Manpower recently published a paper entitled Strategic Migration a Short-Term Solution to the Skilled Trades Shortage, which address the problem, calling for "long-term, collaborative strategies to alleviate shortages of skilled workers, including promoting positive attitudes towards skilled-trades work and ensuring that the technical training workers receive reflects the current demands of industry.
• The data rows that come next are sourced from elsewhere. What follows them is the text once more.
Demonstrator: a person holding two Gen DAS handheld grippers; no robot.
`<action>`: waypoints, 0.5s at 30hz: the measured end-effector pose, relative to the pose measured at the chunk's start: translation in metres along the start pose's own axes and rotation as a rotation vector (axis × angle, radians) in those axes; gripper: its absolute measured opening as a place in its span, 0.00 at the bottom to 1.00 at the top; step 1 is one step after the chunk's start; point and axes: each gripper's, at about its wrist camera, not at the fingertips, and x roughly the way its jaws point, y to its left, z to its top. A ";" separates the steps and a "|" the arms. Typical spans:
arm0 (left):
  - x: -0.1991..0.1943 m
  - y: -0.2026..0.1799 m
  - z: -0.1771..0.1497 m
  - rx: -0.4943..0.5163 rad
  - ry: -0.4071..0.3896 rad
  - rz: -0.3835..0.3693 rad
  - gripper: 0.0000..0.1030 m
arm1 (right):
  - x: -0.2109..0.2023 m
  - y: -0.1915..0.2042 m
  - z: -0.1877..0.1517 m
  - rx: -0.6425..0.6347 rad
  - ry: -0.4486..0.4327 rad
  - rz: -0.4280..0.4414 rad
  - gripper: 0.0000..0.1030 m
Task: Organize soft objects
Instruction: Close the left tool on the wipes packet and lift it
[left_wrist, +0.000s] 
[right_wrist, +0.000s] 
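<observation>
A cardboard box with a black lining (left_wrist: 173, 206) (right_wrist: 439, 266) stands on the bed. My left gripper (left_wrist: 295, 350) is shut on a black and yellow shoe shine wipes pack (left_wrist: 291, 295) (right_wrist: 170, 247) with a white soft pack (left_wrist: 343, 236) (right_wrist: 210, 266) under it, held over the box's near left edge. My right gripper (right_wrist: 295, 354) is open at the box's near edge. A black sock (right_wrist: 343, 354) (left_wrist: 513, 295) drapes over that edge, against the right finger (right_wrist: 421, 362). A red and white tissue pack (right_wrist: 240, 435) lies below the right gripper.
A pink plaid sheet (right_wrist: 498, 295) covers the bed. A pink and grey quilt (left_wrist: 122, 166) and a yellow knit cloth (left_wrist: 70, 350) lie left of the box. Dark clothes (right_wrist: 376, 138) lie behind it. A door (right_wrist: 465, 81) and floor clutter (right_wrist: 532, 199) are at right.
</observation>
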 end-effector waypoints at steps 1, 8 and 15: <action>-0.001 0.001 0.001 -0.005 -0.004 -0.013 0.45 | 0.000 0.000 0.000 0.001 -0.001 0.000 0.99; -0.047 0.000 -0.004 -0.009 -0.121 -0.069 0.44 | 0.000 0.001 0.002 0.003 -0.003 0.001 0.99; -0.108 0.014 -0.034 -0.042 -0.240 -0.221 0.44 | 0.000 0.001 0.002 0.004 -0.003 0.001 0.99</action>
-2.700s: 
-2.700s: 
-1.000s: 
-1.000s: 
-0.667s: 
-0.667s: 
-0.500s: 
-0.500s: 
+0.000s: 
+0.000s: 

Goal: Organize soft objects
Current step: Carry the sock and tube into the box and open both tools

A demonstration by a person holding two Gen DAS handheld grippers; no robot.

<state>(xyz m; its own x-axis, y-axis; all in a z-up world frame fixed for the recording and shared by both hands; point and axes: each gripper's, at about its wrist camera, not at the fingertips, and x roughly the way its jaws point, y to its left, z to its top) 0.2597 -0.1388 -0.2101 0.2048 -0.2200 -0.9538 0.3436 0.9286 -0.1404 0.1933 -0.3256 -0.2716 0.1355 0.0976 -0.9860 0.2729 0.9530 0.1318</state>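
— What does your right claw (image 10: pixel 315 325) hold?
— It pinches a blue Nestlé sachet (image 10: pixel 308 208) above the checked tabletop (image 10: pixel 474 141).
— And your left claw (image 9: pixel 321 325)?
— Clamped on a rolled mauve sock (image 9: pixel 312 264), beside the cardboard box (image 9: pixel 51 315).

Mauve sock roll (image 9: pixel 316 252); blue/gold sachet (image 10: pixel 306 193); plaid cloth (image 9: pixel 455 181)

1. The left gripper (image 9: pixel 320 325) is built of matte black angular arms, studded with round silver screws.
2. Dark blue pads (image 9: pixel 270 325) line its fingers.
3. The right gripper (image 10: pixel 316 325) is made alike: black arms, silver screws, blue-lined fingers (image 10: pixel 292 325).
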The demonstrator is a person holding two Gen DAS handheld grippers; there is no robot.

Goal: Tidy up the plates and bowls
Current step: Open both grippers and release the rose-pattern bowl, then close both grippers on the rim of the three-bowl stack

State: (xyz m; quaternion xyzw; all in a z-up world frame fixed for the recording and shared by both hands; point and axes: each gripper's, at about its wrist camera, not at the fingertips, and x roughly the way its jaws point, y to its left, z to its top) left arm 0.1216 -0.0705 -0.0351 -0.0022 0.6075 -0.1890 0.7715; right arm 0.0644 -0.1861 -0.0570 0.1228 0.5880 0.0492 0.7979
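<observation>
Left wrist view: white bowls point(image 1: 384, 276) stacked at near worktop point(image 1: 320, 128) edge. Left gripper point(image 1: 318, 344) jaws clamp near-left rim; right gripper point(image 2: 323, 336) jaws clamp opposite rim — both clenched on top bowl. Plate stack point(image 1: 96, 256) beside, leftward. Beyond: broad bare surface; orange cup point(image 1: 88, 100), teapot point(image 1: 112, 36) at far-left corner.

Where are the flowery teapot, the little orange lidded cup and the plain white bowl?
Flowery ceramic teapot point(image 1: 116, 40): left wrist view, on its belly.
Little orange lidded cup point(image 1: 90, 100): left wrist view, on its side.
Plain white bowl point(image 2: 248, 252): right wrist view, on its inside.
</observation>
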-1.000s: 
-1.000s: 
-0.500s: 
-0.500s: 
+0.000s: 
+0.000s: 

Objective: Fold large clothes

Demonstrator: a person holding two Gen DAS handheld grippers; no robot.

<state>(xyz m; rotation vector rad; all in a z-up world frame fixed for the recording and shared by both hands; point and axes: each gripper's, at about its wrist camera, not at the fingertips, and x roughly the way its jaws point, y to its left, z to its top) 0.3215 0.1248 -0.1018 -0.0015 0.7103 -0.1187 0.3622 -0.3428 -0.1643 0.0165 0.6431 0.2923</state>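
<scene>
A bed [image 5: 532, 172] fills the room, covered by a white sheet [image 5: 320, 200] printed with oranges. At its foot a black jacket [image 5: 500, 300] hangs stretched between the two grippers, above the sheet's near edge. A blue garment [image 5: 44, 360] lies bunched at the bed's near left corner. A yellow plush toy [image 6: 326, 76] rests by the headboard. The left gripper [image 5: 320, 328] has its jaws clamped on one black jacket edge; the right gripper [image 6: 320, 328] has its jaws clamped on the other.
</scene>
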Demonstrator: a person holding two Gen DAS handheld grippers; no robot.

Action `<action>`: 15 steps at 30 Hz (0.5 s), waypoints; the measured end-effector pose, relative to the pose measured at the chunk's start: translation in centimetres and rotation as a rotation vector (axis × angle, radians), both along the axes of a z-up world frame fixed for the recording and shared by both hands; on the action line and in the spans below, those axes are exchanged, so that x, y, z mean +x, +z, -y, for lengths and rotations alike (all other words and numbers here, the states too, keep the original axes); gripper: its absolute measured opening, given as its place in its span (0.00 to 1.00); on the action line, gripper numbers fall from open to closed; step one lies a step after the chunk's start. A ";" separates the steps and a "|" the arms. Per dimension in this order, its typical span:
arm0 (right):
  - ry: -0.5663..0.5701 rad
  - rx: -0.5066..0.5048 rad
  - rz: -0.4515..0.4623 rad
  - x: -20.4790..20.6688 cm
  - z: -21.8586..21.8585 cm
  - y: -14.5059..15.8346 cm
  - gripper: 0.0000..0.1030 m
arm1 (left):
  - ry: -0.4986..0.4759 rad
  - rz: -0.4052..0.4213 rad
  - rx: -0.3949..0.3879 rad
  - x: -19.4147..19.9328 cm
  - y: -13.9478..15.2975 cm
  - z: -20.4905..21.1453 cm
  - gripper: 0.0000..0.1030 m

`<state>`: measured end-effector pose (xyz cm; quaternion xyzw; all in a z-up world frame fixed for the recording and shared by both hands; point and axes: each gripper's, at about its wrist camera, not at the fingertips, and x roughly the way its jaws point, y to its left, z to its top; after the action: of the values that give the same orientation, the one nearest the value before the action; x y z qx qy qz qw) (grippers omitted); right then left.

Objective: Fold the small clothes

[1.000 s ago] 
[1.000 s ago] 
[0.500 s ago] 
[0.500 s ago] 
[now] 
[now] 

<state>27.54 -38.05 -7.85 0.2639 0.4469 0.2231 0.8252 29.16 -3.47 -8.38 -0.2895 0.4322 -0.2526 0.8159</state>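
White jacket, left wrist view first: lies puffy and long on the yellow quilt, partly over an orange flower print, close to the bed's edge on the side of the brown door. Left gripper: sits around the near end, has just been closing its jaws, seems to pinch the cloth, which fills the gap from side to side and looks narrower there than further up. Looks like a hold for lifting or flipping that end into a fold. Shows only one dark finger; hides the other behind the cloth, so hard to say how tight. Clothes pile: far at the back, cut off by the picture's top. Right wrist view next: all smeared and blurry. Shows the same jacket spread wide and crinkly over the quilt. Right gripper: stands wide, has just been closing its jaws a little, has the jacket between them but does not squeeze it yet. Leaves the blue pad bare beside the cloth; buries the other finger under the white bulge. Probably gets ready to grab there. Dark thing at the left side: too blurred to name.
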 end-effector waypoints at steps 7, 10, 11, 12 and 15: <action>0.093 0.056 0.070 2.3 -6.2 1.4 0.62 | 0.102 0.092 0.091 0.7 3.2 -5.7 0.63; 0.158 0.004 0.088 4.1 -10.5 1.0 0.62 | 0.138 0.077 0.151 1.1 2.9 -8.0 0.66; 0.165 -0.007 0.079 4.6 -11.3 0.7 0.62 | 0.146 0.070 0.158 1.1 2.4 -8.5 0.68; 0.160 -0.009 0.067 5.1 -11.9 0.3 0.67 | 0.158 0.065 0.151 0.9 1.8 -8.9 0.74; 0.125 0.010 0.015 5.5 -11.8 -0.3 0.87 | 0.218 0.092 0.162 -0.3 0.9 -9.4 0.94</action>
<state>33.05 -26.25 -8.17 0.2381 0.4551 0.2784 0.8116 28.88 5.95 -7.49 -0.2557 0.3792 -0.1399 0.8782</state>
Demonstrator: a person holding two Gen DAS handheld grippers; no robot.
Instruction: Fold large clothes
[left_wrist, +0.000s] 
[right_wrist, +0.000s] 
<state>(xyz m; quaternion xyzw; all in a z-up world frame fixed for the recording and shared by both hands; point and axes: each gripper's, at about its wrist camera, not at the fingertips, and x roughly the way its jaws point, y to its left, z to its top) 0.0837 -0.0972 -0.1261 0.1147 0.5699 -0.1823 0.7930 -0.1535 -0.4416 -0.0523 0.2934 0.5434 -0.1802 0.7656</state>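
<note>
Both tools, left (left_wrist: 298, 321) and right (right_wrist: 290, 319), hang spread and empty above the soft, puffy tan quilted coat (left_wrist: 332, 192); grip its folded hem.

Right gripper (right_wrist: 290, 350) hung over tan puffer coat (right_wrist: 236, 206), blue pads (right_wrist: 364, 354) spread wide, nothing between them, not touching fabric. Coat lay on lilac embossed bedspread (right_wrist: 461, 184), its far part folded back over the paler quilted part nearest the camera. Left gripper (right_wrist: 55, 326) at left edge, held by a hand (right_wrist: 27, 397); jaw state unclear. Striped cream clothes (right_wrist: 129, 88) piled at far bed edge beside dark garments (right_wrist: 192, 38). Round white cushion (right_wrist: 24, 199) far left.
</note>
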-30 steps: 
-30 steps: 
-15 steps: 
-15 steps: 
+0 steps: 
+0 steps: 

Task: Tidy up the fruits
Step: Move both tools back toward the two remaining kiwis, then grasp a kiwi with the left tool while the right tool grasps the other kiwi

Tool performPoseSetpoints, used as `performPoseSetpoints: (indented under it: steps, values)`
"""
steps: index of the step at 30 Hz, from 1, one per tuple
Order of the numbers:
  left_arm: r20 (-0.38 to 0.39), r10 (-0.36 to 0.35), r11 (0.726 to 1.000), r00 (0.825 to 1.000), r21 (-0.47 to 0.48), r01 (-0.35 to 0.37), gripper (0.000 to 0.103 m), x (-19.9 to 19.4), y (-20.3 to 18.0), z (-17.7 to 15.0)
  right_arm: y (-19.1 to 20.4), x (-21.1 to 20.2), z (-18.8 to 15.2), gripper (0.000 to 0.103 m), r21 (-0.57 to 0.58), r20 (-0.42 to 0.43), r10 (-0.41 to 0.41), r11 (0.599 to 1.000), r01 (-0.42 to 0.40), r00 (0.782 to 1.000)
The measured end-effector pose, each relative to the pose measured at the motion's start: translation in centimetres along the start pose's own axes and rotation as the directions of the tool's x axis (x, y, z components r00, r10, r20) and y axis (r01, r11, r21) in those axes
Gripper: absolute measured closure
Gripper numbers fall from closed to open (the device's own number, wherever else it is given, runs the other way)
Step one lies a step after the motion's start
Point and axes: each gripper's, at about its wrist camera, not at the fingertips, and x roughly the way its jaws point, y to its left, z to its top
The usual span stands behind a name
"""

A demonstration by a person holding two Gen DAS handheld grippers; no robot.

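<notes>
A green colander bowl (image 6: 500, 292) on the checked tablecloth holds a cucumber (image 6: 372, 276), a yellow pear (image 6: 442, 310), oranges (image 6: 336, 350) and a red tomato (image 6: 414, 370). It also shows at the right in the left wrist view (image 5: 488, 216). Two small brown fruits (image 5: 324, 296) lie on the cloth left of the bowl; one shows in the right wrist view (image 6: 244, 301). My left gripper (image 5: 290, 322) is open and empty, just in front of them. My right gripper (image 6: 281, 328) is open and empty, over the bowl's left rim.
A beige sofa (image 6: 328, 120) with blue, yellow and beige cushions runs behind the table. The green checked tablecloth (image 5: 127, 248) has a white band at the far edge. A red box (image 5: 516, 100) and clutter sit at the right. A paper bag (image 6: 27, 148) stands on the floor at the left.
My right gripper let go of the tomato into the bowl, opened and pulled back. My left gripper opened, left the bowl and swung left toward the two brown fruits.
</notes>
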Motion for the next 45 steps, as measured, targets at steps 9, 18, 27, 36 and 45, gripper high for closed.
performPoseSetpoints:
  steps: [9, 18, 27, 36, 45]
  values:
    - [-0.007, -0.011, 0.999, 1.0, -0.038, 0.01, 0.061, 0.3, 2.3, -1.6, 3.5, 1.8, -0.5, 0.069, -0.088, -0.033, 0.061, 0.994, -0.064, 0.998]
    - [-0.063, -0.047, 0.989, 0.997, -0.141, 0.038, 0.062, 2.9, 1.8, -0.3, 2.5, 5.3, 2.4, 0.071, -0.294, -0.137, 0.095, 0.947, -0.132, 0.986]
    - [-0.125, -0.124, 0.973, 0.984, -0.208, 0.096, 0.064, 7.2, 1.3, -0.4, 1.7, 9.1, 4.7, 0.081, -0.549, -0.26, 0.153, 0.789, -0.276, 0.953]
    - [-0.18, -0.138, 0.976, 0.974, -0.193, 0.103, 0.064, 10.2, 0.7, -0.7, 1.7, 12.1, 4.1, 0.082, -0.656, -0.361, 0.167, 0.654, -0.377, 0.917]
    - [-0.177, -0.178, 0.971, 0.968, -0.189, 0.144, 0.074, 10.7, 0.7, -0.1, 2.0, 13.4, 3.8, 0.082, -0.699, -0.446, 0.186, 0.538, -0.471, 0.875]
"Inadequate training and negative stereotypes relating to skilled trades are further fueling a dangerous shortage of skilled workers," Manpower Chairman and CEO Jeff Joerres said. "Employers and governments need to bring honor back to the skilled trades."
Automotive M&As on the Rise
The rate of mergers and acquisitions (M&As) in the global automotive industry showed a gradual upward trend through the first half of 2010, with the number of deals rising while deal value dropped significantly, indicating that a major restructuring period may be over.
According to a report from PricewaterhouseCoopers (PwC) last week, 265 M&A deals were concluded in the automotive industry in the first half of this year, up from 257 in the first half of 2009. However, the total disclosed deal value for the first half (H1) of 2010 was $11.6 billion, compared to $31.6 billion in H1 2009, a year-over-year drop of 63 percent. This fall may be a positive sign, suggesting an end to the massive restructurings and capital infusions that occurred last year.
"[A]s firms aim to position themselves for long-term success, the deal market appears to be transitioning towards creating and executing strategies for sustainable growth and value creation," according to PwC. "Focus on synergistic transactions during H1 2010, coupled with the subdued pace of economic recovery meant smaller but arguably more strategic transactions."
Vehicle manufacturers and parts suppliers have been more active in the deal market in 2010 because many companies are now seeking to divest non-core business components, strengthen their core competencies and engage with new markets or consumers.
"Strategic objectives such as growth-based strategies (increasing market share, acquiring technologies or accessing new markets) or product portfolio driven strategies will continue to shape and define much of the deal market," the report explains. "As a result, smaller, targeted deals are likely to remain the majority of the deal activity in the near term."